* Problem to work on
Once the lines below holding the string "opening" are counted, give that number alone.
---------------
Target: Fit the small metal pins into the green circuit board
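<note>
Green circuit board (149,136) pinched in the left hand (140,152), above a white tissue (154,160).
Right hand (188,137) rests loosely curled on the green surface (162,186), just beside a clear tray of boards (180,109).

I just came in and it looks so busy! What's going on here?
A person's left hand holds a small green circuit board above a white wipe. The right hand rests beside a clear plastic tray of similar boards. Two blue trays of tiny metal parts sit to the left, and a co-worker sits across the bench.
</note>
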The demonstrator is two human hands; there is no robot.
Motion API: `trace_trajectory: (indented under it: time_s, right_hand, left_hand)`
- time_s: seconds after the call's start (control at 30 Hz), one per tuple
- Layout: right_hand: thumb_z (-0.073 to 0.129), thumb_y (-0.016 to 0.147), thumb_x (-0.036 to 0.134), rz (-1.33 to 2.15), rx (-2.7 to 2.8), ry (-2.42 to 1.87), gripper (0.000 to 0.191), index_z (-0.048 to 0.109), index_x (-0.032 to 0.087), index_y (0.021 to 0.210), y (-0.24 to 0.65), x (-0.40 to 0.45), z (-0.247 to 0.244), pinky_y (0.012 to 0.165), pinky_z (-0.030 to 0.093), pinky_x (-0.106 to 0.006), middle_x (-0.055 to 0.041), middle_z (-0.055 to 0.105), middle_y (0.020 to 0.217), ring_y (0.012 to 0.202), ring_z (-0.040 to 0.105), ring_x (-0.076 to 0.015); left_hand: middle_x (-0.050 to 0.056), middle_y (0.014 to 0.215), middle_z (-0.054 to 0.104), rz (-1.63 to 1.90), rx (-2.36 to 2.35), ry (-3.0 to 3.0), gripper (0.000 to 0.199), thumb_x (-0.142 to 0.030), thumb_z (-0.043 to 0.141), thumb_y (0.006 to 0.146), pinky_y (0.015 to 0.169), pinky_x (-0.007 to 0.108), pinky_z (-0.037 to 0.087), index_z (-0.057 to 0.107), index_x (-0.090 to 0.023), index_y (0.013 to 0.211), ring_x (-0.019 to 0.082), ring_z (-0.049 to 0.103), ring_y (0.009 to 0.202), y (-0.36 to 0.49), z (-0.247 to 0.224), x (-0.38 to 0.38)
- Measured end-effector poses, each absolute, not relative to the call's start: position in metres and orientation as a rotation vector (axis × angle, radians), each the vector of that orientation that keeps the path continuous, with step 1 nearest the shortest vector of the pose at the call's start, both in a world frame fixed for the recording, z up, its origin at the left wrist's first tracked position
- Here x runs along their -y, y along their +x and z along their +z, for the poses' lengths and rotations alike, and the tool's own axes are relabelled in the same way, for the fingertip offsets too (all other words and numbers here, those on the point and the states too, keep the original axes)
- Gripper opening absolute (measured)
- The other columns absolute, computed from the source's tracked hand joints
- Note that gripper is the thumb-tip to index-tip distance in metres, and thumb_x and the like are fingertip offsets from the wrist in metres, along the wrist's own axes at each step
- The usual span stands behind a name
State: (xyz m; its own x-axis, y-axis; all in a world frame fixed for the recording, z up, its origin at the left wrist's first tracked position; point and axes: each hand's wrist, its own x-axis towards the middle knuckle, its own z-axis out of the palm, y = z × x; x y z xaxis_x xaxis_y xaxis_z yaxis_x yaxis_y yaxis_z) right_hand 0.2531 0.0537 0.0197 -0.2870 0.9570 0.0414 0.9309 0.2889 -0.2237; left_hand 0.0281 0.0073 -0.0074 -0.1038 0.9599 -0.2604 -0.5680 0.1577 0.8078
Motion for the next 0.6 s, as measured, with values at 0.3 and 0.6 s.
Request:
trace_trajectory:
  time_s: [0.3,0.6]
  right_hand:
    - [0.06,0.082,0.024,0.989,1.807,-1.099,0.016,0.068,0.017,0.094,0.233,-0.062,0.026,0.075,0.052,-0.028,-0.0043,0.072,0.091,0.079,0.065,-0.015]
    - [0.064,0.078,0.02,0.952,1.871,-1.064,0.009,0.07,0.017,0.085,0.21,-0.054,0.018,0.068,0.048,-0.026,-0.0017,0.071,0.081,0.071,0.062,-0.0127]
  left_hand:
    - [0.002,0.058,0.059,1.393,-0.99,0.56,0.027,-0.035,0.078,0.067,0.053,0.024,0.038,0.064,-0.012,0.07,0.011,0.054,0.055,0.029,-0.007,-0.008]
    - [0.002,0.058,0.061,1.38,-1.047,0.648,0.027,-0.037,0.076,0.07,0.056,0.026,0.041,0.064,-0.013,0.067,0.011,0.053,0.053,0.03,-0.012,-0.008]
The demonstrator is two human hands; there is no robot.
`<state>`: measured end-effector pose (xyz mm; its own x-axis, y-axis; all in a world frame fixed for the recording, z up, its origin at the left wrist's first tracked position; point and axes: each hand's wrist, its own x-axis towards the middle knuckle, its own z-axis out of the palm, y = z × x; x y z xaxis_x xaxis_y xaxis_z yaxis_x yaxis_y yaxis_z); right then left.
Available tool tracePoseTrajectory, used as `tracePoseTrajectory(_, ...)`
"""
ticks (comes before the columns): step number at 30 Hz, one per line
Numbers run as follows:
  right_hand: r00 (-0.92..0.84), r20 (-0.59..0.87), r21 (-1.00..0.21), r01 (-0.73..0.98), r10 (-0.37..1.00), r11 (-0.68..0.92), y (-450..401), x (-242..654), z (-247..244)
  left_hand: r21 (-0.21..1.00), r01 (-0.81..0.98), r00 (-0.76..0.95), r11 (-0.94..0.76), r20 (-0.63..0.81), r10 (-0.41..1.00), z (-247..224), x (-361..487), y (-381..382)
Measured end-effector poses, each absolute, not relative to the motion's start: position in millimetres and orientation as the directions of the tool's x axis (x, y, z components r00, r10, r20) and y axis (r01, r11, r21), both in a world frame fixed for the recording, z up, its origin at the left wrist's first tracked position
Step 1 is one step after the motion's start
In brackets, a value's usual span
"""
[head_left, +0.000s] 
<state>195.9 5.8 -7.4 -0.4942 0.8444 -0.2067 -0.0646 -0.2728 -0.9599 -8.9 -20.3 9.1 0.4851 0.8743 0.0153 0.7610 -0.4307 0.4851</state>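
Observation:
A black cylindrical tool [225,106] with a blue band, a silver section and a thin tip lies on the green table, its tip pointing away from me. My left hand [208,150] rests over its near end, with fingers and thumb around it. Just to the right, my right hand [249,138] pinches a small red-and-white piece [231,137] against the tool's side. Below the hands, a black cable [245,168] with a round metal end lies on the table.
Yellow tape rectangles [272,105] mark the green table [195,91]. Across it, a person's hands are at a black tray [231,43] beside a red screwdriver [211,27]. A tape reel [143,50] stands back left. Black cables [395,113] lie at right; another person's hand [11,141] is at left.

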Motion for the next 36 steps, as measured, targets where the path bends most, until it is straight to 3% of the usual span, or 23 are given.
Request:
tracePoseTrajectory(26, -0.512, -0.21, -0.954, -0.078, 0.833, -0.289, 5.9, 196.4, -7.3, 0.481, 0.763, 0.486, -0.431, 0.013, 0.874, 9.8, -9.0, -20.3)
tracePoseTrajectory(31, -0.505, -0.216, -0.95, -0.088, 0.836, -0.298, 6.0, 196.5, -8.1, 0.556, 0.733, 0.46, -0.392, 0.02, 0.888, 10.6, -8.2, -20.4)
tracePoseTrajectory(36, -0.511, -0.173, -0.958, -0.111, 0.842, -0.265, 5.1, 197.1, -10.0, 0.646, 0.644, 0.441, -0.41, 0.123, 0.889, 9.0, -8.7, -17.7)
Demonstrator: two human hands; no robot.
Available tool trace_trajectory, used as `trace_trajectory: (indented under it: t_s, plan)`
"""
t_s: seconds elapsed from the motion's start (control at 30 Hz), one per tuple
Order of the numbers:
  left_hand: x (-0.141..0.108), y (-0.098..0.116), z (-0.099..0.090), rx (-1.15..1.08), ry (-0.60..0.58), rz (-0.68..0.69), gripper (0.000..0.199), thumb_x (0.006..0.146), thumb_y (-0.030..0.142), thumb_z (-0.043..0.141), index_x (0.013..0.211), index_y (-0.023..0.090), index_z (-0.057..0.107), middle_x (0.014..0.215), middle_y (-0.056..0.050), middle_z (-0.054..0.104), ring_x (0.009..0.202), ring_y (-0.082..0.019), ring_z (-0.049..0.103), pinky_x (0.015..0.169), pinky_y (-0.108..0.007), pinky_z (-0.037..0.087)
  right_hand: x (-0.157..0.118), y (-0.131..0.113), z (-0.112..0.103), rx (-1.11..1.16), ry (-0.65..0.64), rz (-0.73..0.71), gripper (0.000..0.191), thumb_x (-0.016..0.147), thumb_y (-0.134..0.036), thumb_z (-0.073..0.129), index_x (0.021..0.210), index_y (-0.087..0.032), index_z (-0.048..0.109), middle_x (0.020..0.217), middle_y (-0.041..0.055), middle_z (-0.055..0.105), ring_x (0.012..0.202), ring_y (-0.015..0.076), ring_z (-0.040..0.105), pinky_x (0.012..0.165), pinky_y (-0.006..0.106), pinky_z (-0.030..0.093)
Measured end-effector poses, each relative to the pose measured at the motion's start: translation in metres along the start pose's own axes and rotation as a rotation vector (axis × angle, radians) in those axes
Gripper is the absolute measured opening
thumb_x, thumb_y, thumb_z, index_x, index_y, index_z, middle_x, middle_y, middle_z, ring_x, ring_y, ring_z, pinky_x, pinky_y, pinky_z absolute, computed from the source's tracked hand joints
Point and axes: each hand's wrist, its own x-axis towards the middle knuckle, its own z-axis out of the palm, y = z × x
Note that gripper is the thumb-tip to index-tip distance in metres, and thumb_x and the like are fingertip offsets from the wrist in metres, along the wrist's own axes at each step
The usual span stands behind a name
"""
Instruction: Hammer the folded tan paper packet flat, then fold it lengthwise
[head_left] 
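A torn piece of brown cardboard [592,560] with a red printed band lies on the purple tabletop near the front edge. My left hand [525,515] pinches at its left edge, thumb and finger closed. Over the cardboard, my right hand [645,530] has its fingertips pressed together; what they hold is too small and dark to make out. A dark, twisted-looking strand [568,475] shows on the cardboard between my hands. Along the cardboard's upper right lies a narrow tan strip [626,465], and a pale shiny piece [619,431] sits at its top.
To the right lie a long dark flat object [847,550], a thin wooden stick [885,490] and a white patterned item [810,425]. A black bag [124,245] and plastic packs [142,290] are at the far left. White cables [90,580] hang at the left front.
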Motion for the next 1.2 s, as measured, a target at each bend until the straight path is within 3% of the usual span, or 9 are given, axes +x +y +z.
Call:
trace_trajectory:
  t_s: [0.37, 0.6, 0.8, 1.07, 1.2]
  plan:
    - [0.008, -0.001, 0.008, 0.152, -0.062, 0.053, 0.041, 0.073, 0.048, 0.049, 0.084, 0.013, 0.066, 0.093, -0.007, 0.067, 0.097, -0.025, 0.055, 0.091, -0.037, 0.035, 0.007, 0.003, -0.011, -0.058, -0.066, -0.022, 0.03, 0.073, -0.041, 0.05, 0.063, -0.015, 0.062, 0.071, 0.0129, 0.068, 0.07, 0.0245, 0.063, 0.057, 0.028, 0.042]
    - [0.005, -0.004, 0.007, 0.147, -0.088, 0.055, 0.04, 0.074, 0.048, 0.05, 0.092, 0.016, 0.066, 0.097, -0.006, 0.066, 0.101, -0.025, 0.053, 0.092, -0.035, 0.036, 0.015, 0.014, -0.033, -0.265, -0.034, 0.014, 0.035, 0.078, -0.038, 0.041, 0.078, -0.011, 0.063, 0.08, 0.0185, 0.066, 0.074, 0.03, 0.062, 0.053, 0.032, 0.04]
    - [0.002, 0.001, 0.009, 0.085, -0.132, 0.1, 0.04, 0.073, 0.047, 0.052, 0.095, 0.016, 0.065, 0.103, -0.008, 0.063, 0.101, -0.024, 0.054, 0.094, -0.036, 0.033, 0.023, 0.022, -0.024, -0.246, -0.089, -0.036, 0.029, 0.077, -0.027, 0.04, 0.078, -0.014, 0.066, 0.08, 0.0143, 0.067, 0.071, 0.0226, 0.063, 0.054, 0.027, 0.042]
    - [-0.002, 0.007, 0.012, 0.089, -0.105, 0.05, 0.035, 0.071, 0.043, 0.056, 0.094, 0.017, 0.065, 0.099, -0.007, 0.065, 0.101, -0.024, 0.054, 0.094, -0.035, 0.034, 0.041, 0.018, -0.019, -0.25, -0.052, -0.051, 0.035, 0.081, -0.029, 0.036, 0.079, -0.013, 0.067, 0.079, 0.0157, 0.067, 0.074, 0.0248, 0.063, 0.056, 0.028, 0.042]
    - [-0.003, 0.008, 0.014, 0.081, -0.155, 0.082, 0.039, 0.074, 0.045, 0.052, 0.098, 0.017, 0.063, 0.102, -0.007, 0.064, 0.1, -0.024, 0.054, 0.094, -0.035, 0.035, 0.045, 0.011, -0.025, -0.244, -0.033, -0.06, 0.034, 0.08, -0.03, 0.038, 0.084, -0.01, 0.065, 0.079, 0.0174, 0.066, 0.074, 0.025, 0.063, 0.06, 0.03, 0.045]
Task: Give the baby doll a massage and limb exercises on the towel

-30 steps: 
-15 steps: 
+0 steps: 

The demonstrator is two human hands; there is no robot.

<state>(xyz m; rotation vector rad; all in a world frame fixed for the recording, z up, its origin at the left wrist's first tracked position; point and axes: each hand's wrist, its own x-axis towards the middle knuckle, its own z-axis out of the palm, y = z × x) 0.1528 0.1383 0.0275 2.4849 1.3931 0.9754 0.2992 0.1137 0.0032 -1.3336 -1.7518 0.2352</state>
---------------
* Answer for this exercise
2